Today, we're really getting into some core academic stuff.

You gave us Chapter 14 from Varkarolis's of Psychiatric Mental Health Nursing, our goal.

Basically, create the ultimate clinical summary, pull out those key psychiatric, biological, and therapeutic concepts you absolutely need.

Exactly.

We're tackling the whole spectrum of depressive disorders and the main thread connecting all of them.

It's these shared symptoms,

sadness, feeling empty, irritability, sometimes physical issues too, and problems with thinking.

It all really impacts a person's ability to just function day to day.

It's definitely not just feeling blue.

It's much deeper than that.

Absolutely.

It's about a breakdown in coping.

We're aiming for a clear, structured way for you to grasp all this complexity.

Let's unpack the spectrum.

We should probably start with the diagnoses that aren't major depressive disorder or MDD.
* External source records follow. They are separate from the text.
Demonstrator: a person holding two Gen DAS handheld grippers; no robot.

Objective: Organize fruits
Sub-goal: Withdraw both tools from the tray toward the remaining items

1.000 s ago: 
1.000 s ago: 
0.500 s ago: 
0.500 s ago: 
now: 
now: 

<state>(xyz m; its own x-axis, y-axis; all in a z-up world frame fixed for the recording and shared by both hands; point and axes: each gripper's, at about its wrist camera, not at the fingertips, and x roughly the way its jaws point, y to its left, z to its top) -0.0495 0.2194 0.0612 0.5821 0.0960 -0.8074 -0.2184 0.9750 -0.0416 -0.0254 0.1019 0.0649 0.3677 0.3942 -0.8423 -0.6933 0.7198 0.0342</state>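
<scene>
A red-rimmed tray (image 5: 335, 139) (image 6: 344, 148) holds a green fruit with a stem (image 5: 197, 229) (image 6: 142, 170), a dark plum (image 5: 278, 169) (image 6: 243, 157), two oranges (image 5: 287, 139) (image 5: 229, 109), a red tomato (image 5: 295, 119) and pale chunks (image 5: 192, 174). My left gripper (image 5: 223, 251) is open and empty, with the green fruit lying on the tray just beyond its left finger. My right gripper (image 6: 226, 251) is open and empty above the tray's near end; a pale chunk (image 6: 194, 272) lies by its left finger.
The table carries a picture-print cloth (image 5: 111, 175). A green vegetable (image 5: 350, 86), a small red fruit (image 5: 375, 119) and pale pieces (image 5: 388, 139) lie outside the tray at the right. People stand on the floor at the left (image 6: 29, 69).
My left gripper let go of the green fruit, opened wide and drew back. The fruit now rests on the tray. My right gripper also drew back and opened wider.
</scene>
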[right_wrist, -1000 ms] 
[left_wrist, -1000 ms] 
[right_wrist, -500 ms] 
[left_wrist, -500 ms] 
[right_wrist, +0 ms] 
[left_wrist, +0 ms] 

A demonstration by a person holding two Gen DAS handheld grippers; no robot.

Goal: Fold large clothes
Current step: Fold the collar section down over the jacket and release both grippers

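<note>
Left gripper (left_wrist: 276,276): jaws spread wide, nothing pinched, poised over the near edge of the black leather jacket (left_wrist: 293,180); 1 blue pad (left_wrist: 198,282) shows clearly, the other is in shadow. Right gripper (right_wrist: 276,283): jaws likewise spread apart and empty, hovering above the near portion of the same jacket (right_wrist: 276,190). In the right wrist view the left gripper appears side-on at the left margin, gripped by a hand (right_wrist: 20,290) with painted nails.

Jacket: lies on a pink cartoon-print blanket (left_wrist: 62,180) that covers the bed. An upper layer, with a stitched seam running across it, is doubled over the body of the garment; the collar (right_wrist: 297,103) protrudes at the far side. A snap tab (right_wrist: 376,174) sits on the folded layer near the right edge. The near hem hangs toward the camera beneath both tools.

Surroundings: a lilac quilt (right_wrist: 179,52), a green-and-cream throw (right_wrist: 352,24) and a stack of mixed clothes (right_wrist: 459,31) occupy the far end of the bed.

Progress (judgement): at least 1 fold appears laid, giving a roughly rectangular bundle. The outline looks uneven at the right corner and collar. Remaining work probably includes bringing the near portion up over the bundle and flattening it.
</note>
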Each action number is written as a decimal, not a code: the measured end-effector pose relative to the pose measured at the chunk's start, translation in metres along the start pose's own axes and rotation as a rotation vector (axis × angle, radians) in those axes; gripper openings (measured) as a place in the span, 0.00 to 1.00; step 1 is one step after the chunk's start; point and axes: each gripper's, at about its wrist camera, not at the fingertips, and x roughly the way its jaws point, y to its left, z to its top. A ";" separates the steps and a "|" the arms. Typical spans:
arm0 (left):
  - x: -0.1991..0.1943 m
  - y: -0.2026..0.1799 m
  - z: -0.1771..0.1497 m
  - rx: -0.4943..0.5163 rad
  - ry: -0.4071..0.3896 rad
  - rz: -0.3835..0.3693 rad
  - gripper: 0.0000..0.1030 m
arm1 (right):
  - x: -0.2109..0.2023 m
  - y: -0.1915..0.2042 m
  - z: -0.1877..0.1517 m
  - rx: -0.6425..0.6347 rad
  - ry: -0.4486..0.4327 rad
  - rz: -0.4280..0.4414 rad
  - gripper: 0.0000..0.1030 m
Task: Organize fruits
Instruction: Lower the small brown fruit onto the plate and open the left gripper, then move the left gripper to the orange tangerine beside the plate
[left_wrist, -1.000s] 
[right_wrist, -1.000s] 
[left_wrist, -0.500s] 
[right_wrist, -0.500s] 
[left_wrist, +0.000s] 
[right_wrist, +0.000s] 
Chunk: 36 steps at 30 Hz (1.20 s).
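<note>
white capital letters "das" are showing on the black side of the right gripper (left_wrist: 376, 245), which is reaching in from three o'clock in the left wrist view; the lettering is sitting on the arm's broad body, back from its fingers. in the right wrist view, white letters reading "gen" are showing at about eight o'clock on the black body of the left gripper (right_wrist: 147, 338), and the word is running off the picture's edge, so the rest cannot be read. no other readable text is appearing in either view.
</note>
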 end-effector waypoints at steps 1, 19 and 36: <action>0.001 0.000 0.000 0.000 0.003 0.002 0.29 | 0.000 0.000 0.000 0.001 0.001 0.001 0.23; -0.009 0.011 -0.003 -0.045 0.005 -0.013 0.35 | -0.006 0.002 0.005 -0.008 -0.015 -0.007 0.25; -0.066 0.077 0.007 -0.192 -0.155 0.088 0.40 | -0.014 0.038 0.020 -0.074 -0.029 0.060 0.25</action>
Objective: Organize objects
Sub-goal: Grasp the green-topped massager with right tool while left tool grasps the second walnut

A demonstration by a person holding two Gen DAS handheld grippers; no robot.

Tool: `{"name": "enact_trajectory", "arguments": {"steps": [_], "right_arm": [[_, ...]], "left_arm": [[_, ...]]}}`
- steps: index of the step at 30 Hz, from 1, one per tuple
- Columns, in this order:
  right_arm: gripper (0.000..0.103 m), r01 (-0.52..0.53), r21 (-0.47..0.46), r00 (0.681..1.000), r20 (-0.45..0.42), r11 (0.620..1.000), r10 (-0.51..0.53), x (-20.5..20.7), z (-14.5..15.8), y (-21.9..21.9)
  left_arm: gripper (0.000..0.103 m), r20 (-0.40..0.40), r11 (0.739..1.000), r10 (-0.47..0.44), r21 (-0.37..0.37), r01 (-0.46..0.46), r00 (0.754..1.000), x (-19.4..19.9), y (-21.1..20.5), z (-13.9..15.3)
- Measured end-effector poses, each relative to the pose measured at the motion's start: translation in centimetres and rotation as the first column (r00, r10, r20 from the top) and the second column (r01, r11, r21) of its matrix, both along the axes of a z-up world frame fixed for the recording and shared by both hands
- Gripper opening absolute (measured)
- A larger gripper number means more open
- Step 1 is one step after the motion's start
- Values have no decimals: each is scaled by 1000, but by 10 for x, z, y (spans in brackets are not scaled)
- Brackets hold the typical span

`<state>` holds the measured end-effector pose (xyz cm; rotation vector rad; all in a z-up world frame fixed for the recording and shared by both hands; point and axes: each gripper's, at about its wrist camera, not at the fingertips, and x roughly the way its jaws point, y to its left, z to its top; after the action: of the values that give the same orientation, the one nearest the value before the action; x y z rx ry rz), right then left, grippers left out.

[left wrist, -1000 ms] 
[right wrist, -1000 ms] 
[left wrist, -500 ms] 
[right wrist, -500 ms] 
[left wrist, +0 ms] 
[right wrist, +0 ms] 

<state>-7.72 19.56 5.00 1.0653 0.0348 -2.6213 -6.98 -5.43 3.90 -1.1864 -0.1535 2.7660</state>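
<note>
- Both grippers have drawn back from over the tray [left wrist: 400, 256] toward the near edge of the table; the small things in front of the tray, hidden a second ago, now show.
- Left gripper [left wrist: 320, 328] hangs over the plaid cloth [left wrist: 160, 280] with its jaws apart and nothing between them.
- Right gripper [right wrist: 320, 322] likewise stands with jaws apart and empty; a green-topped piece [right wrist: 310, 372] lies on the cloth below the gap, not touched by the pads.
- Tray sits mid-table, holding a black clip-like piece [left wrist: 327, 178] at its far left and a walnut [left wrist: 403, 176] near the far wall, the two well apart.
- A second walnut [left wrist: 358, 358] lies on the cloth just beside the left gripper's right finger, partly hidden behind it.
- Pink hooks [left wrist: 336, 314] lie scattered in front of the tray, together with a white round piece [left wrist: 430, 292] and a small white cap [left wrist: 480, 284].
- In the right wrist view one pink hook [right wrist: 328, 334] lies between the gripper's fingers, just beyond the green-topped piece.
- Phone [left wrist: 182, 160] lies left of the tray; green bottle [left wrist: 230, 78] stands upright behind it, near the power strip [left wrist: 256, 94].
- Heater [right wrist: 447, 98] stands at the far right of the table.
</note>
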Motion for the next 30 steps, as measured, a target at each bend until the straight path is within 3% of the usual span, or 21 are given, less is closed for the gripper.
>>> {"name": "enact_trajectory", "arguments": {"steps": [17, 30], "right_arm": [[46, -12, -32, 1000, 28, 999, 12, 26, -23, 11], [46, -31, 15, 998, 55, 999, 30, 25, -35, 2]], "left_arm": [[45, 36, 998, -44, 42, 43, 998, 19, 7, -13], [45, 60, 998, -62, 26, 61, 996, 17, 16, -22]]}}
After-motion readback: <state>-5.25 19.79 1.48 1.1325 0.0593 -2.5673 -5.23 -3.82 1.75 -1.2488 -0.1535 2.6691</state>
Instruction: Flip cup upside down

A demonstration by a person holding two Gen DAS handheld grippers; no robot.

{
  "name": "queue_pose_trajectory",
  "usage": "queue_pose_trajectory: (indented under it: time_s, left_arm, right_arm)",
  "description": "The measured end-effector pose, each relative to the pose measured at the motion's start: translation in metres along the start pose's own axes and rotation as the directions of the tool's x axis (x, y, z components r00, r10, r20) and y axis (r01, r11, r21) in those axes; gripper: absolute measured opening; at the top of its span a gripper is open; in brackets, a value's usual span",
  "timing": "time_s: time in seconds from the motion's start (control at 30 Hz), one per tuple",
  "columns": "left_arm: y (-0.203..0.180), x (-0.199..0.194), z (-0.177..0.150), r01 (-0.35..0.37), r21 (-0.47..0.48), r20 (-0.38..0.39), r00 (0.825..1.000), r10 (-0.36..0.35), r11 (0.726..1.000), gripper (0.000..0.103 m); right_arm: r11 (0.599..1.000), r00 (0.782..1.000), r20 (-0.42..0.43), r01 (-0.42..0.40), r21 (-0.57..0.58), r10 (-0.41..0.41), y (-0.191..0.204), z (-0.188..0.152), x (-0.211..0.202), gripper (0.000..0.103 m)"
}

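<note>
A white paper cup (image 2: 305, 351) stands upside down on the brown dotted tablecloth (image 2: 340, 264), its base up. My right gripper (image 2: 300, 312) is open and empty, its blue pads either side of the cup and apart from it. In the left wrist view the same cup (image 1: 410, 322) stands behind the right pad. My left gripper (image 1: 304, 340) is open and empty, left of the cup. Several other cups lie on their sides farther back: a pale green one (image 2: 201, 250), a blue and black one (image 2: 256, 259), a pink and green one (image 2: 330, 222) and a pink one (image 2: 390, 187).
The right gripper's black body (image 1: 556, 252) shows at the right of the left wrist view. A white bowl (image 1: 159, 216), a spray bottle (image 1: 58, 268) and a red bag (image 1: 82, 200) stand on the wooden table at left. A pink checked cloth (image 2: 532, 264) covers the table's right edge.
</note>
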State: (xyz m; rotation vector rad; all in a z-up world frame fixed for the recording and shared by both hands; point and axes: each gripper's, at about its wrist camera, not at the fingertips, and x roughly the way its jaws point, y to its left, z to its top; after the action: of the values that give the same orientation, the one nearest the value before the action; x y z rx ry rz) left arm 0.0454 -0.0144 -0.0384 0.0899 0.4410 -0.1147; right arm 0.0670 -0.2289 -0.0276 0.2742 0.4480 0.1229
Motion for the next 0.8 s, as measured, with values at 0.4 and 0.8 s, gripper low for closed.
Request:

The chapter mentions disruptive mood, dysregulation disorder, DMDD.

What's the backstory there?

Why was that even created?

Ah, DMDD.

Well, that's a really important one, historically speaking.

It was basically introduced to try and stop the overdiagnosis of bipolar disorder in kids and teens.

Oh, right, because a lot of those kids weren't actually bipolar.

Exactly.

We found many young people initially diagnosed with bipolar disorder were down the line actually presenting more like MDD or an anxiety disorder.

DMDD provides a more accurate picture for some of those kids.

Gotcha.

It helps avoid maybe lifelong medication for something that wasn't the right fit.

Who does DMDD typically apply to?

It's for ages six to 18, but the symptoms usually have to start before age 10.

The key feature, constant, really severe irritability and anger, like pretty much all the time.

And that shows up as?

Frequent, intense temper tantrums.

We're talking verbal outbursts or behavioral blowups that are just totally out of proportion to whatever triggered them.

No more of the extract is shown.